Given material |
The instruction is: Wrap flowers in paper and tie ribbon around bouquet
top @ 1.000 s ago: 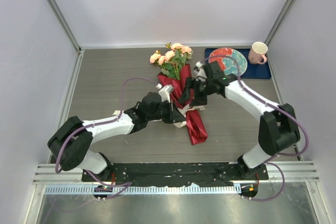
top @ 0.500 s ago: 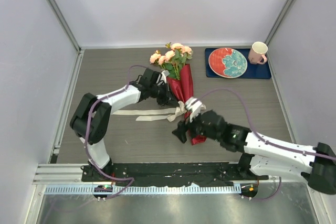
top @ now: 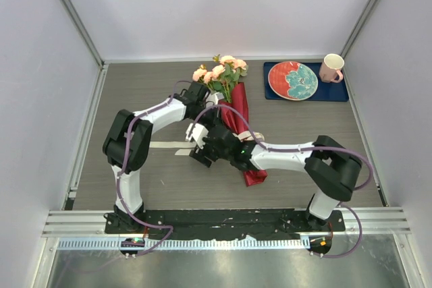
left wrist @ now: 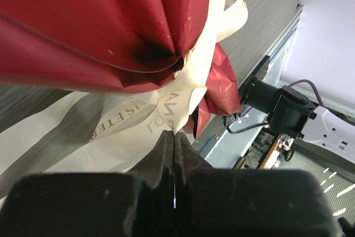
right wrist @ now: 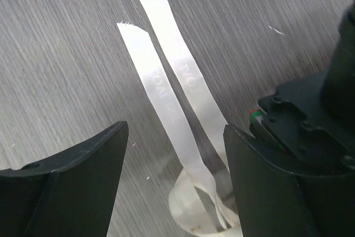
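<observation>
Ribbon (right wrist: 166, 101): cream strip, light, limp, likely slick; cinched round the red paper (left wrist: 83, 26) of the bouquet (top: 236, 107), two tails flat on the table (top: 135, 85). Best pinched near a tail end. Right gripper (right wrist: 175, 132) gapes empty over them; left gripper (left wrist: 174, 138) shut at the knot, perhaps nipping it.

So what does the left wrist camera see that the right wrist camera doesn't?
Only the left wrist view shows the red paper gathered in folds, with the ribbon cinched round it and the left claw shut, apparently pinching that ribbon at its tips. Only the right wrist view shows two loose ribbon tails lying flat, with the right claw open above them. Both views show the cream, lettered ribbon and the grey table.
</observation>
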Action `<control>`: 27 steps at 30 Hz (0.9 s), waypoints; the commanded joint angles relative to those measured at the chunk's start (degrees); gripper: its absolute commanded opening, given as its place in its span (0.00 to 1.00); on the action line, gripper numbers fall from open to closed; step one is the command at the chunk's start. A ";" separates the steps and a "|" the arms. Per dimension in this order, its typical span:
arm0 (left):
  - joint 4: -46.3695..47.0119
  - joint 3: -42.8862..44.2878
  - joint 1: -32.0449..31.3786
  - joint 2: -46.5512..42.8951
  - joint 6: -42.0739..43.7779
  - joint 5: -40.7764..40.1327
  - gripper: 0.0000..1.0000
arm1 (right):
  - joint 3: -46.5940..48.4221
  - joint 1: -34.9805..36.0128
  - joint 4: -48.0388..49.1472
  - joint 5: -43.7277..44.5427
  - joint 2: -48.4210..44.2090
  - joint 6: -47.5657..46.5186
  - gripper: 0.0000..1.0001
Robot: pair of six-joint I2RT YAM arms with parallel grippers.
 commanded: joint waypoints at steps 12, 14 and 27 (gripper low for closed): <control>-5.51 0.77 3.63 2.58 5.56 4.31 0.00 | 7.45 -2.99 0.90 -4.89 11.54 -5.01 0.73; -5.60 0.77 3.89 3.02 5.92 4.31 0.00 | 7.36 -3.26 1.08 -5.06 12.33 -4.92 0.72; -4.55 -0.02 4.24 2.93 5.48 3.78 0.00 | 8.50 -3.52 -0.42 1.09 16.56 -6.85 0.26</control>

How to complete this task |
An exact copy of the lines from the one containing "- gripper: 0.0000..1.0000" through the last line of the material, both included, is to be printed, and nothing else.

Output below |
  - gripper: 0.0000..1.0000
arm1 (right):
  - joint 3: -46.5940..48.4221
  - joint 1: -34.9805..36.0128
  - joint 4: -48.0388..49.1472
  - joint 5: -43.7277..44.5427
  - joint 2: -48.4210..44.2090
  - joint 6: -47.5657..46.5186
  - gripper: 0.0000..1.0001
Robot: pair of six-joint I2RT YAM arms with parallel grippers.
 commanded: joint waypoints at steps 12, 14 and 27 (gripper low for closed): <control>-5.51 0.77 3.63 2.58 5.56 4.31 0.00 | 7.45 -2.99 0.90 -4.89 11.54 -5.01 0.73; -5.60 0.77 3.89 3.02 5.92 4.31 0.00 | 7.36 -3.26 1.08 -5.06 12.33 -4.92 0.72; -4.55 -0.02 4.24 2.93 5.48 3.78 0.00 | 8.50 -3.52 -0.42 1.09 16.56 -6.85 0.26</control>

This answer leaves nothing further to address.